Jeffrey Schub, who runs the Coalition for Green Capital and oversaw the study, said he could see the viability of a green bank in Nevada, at a time when funding for NV Energy’s renewable grants is nearly gone, rebates for some energy efficient appliances are being phased out and reimbursements for selling excess solar power to NV Energy will continue to drop in the wake of the PUC's decision.

“That all points to a need for some solution for homeowners and businesses to get clean energy,” he said.

The key is to ensure that loan payments to a green bank remain lower than the amount homeowners would save on their utility bills by purchasing a clean-energy system or retrofitting for efficiency. “Or else,” Schub said, “why would a customer do it?”

These loans could be especially beneficial for homeowners or companies who can't get solar panels from companies like SolarCity and Sunrun because of a low credit score or lack of credit history. And Schub insists the terms aren't as risky as you might think. He says the best proxy for whether consumers can repay an energy loan is whether they pay their utility bill.

Nevada is among six states currently exploring the green-bank idea. The Connecticut Green Bank, which launched in 2011 and is considered by many to have a model financial-assistance program, had approved about 16,000 residential solar projects as of March.

But green banks have been criticized for being slow starters. One year in and New York’s $1 billion green bank, as of last fall, had appropriated about $50 million for wind, energy efficiency and solar projects but had not distributed any funds, according to Politico. Hawaii’s $150 million green bank has had a similarly slow start due to challenges attracting financial partners and disruption by regulatory changes to the solar market.
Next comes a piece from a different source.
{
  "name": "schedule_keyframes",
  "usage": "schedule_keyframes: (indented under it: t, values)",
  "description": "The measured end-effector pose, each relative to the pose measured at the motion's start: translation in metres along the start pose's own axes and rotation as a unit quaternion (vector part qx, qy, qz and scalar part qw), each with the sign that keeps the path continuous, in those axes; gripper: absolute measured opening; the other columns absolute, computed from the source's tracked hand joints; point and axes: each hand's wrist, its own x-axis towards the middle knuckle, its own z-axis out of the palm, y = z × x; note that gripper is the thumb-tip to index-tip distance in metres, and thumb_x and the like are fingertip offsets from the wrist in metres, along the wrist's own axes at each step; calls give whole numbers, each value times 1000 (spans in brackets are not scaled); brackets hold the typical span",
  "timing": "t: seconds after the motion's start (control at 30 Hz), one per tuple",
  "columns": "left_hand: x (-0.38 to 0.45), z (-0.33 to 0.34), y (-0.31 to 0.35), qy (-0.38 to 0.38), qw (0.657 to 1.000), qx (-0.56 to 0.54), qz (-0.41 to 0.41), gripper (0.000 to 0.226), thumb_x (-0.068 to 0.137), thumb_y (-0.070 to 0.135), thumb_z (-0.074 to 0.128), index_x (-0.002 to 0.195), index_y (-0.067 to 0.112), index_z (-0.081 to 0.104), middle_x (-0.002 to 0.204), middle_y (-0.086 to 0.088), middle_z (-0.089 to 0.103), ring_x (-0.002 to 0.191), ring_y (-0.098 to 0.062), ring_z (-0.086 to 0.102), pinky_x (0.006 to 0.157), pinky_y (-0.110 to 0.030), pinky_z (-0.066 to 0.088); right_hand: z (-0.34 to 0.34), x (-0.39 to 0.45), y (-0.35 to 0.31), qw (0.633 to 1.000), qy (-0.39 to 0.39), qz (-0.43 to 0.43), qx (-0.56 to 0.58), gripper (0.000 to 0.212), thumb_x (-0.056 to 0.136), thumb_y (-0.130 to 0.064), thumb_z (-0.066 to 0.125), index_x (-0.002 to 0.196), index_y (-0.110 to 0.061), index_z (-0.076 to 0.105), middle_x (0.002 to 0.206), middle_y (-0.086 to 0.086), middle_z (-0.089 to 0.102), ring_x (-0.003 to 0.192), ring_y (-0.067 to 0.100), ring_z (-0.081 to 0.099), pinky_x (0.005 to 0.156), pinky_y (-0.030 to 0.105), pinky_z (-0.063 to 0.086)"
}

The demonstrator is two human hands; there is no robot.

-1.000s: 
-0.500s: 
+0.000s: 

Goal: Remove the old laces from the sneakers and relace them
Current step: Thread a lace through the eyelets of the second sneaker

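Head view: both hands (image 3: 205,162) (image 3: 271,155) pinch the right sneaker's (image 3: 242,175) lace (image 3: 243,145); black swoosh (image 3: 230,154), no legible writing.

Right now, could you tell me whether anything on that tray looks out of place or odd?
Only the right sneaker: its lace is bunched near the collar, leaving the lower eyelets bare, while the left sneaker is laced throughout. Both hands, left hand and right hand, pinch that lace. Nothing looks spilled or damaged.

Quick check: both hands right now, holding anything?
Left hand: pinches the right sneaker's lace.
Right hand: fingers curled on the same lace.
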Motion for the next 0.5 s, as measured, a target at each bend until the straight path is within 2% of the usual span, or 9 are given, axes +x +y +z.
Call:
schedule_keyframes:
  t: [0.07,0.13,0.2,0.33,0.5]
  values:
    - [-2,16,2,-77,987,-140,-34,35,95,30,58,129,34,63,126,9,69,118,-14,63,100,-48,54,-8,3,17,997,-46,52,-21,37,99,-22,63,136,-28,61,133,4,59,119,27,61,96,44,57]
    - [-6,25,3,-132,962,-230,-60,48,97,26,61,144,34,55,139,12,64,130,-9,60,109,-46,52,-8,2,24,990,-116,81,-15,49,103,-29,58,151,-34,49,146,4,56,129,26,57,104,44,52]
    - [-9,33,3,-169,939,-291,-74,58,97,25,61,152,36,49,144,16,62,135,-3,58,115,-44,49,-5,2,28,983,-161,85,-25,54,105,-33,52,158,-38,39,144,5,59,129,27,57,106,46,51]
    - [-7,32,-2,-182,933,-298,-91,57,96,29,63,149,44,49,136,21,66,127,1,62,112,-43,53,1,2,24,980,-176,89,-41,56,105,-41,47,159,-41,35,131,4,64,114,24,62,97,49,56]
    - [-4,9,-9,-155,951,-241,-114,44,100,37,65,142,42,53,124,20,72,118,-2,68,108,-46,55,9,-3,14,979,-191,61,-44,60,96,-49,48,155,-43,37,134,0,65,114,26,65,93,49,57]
Nancy Pfund, whose San Francisco-based DBL Partners invests in clean energy, said most of the companies her firm invests in, like SolarCity, are too large for green-bank funding, though at least one company she works with has benefited. But Pfund stressed that a green bank has to be part of a larger strategy around clean-energy development.

"No amount of money from a green bank is going to make the kind of difference (needed) without attention to smart policies that encourage clean-energy innovation," Pfund said, citing Nevada's changes to rooftop-solar rates. "You can’t send a signal out of one side of your mouth and then one signal out of another side."